In response, we carefully crafted an error-handling mechanism tailored for PostgreSQL. When a deadlock is detected, our system thoughtfully initiates a retry procedure. This process, designed to mitigate the chances of recurrent deadlocks, includes strategies like exponential backoff and a maximum retry limit. We hope that this approach ensures smoother data processing and maintains the integrity of our ranking data.

Centralising Ranking System Architecture

Originally, our Ranking System was configured with a decentralized model, primarily to facilitate quick data access, akin to caching. We had three web servers, each independently running the same ranking calculation logic. The ranking data, critical for swift access, was stored in unique, proprietary DAT files locally on these servers.

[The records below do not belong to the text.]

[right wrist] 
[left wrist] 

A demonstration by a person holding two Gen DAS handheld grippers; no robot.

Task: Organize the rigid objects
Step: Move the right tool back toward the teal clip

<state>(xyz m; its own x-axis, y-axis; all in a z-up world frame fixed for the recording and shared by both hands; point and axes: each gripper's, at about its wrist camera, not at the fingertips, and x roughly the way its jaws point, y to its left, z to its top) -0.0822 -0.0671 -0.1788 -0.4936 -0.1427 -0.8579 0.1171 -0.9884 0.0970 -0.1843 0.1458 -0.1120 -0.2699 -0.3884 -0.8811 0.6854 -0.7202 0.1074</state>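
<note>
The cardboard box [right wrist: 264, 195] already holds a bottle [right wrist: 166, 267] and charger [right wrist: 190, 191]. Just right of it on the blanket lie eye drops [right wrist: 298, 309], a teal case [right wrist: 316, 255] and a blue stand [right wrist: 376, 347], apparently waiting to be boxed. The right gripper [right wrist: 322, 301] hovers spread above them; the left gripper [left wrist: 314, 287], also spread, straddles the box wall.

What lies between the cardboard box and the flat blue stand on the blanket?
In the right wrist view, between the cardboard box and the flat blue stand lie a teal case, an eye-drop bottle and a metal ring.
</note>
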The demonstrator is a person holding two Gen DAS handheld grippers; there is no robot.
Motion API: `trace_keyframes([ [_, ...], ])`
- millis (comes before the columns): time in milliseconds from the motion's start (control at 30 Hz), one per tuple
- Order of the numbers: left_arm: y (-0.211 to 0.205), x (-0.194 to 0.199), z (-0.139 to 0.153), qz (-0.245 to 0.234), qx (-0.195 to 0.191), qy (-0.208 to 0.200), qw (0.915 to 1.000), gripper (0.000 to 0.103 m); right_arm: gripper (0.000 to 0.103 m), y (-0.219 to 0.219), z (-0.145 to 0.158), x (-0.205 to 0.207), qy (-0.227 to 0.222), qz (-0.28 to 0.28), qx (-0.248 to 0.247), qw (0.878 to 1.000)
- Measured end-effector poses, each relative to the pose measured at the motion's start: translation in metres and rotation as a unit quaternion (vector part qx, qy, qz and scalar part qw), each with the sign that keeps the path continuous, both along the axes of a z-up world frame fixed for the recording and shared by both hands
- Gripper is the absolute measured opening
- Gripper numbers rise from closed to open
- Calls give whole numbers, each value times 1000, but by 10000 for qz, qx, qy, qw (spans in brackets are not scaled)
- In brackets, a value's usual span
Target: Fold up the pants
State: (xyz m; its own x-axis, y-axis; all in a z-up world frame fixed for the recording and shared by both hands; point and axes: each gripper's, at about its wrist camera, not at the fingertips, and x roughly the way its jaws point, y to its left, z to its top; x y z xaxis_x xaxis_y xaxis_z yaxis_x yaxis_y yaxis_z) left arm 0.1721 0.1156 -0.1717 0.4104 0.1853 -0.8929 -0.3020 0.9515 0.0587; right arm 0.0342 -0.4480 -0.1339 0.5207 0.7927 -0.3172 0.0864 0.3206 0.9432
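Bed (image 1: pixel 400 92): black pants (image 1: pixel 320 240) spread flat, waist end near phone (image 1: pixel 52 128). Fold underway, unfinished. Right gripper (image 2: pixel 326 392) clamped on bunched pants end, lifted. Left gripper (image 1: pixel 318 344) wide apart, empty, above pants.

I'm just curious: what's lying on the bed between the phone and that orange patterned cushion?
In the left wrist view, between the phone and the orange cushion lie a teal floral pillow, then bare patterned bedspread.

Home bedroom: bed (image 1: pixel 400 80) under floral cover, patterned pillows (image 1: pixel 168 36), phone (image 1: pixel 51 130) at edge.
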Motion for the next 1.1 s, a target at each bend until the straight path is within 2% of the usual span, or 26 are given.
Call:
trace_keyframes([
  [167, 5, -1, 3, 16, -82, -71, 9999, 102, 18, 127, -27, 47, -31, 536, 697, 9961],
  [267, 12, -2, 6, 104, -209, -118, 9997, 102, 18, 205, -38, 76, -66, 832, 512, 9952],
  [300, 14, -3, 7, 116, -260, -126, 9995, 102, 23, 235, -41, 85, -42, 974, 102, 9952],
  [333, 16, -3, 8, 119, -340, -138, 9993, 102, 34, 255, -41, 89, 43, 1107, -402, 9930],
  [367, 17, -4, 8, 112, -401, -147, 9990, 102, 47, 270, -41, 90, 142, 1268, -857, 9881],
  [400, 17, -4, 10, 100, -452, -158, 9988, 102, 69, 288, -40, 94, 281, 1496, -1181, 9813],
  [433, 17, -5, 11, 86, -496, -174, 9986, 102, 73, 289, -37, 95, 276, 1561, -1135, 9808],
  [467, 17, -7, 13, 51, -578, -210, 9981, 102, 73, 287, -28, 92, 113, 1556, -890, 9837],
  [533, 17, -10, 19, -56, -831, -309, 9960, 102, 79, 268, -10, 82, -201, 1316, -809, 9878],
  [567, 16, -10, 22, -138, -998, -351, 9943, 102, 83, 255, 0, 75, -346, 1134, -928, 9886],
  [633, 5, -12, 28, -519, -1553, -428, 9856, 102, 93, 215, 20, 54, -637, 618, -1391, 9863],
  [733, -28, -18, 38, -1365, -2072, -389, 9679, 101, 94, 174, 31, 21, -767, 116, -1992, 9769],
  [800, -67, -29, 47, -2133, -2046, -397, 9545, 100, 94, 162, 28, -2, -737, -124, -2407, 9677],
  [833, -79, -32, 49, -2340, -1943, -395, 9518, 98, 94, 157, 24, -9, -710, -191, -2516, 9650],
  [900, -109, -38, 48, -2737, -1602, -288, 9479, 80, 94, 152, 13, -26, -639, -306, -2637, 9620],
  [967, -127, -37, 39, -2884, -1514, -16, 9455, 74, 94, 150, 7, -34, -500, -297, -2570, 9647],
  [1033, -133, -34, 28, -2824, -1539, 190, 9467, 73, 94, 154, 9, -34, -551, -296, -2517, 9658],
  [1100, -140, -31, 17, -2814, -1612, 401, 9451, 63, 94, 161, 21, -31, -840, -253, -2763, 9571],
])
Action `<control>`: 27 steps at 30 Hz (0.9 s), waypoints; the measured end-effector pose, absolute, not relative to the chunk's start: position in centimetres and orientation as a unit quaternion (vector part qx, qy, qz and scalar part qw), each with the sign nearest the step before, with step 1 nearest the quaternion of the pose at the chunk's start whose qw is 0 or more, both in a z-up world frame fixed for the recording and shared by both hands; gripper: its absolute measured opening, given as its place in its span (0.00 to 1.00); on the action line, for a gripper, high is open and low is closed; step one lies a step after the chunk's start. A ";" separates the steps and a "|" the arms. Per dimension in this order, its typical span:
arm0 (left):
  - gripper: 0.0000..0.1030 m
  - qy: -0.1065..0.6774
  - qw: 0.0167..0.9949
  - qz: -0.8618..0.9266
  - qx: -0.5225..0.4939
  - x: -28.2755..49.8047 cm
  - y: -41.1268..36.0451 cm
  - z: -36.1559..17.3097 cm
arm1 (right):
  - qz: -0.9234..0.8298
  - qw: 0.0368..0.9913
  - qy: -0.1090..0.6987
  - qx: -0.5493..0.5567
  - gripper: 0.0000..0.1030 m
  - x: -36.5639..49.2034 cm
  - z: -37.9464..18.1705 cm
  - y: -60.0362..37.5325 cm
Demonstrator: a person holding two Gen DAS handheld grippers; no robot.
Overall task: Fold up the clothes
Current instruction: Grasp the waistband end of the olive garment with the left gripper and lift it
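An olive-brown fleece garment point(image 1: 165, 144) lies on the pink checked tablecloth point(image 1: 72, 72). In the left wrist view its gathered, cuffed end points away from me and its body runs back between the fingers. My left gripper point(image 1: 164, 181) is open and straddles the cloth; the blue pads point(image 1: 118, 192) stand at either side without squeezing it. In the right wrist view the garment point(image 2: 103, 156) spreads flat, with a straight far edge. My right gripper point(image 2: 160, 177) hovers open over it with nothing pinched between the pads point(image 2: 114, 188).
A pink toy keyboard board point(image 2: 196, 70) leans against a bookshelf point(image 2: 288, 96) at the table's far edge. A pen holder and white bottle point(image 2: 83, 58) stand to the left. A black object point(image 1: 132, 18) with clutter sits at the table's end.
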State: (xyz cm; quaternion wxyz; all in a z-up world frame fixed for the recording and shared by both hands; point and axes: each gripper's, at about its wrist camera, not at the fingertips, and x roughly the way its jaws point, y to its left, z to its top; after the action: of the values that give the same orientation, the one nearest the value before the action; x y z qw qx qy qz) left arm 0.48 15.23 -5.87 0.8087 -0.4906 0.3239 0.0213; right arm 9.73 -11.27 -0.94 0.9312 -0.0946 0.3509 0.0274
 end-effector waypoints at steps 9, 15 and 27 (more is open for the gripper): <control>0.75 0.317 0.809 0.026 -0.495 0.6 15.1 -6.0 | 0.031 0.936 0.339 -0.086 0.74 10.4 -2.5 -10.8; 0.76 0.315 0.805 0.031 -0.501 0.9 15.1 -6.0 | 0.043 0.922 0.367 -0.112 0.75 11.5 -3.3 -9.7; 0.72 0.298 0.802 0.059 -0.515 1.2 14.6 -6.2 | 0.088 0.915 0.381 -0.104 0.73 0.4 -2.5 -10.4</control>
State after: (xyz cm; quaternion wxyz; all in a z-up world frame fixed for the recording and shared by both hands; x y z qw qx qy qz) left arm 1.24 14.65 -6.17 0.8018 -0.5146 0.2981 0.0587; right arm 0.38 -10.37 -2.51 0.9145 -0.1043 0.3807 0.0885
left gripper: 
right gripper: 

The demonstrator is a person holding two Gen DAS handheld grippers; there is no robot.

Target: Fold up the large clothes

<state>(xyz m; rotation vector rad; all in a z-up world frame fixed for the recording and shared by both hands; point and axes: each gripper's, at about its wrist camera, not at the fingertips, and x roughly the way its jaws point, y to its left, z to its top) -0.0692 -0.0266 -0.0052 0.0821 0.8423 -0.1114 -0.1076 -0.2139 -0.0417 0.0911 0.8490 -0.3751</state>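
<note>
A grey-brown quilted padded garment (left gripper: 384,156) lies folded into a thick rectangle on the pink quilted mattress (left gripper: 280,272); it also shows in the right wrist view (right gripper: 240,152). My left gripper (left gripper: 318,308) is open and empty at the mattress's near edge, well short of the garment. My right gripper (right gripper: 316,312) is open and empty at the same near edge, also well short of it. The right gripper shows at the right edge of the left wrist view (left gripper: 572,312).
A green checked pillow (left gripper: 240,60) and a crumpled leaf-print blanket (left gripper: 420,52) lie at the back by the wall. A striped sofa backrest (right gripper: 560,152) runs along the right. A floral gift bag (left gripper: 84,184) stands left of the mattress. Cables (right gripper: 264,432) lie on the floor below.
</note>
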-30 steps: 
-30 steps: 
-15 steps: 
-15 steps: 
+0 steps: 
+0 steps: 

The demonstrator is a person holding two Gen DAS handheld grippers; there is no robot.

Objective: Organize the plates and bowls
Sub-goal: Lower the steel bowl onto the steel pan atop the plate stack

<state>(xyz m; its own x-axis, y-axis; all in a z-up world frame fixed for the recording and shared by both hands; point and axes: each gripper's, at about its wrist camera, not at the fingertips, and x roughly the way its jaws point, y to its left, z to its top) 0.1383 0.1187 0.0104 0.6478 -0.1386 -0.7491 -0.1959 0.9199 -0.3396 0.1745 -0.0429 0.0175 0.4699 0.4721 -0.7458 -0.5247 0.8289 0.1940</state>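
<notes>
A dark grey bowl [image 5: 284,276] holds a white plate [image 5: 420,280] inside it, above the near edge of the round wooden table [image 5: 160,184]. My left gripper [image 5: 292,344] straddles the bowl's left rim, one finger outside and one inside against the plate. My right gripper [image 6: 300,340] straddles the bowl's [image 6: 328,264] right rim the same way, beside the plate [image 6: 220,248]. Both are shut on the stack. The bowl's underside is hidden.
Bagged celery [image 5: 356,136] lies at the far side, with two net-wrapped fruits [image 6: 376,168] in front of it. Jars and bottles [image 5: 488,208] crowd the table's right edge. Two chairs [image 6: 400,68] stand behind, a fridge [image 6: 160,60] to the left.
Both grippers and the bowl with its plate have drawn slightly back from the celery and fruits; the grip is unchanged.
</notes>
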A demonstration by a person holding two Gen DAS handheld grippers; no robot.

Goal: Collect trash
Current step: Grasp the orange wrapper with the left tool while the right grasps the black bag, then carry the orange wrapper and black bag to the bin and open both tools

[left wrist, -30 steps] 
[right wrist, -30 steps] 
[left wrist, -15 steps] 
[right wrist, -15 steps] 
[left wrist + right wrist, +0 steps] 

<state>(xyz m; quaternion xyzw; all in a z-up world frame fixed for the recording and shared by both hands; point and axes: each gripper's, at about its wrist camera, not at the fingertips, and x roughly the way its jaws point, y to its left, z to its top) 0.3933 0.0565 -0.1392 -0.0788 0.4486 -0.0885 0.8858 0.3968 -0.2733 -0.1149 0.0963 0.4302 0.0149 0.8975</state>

This design choice, while effective in ensuring rapid data retrieval, led to a significant challenge: inconsistency in ranking data. Since each server operated separately and stored its own set of these distinct DAT files, discrepancies emerged between them. These inconsistencies, coupled with the resource-intensive nature of maintaining multiple data sets, presented a substantial hurdle in our pursuit of a reliable and unified ranking system.

To address these issues, we decided to move away from the decentralized model. We centralized the ranking data generation and storage to a single server. This strategic shift was aimed at harmonizing the ranking data across the system, thereby eliminating the inconsistencies that plagued our previous setup.

In making this transition, we were mindful of the need to maintain the quick data access that the original system provided. Therefore, we implemented robust data processing and retrieval strategies on the central server. These strategies were designed to replicate the speed of the decentralized system while significantly improving data consistency and reducing the operational burden of managing multiple data sets.

Enhancing Ranking Calculation Logic

Additionally, our previous ranking calculation logic had its vulnerabilities, making it relatively easy to manipulate for a high position on the leaderboard.

To counter this, we’ve implemented detection logic that strengthens our measurement log mechanisms. As a result, exploiting our ranking system for an artificially high position has become considerably more challenging.

These revisions aim to provide a more reliable and resource-efficient system that fairly represents rankings while mitigating vulnerabilities.

Streamlining our data storage mechanism of Analytic Systems

Our Analytics Systems play an integral role in providing insights into press release access logs. Recognizing areas for improvement, we embarked on a journey of modest yet impactful enhancements.

Implementing Advisory Locks for Idempotence in AWS Lambda

In contrast to the enhancements in our Ranking System, the Analytics Systems at PR TIMES demand an even higher degree of data accuracy, a critical aspect of our service offering. One of the key challenges we faced in this regard was the inherent nature of AWS Lambda functions not being idempotent.

This characteristic posed a significant hurdle, as our Analytics Systems rely on delivering the most precise data to our clients.

Initially, we considered using SELECT FOR UPDATE to address this issue. This approach, however, proved challenging, particularly when two transactions began but had not yet committed. In such scenarios, SELECT FOR UPDATE was not feasible for records that did not exist yet. Furthermore, we had concerns about performance impacts and the potential for deadlocks, leading us to rule out using the ‘repeatable read’ isolation level.

To navigate these complexities, we turned to advisory locks as a more flexible and efficient alternative. Unlike traditional database locks that operate at the table or row level, advisory locks offer application-defined locking mechanisms. This unique approach allows us to lock a specific identifier, as determined by our own application, instead of locking database elements directly.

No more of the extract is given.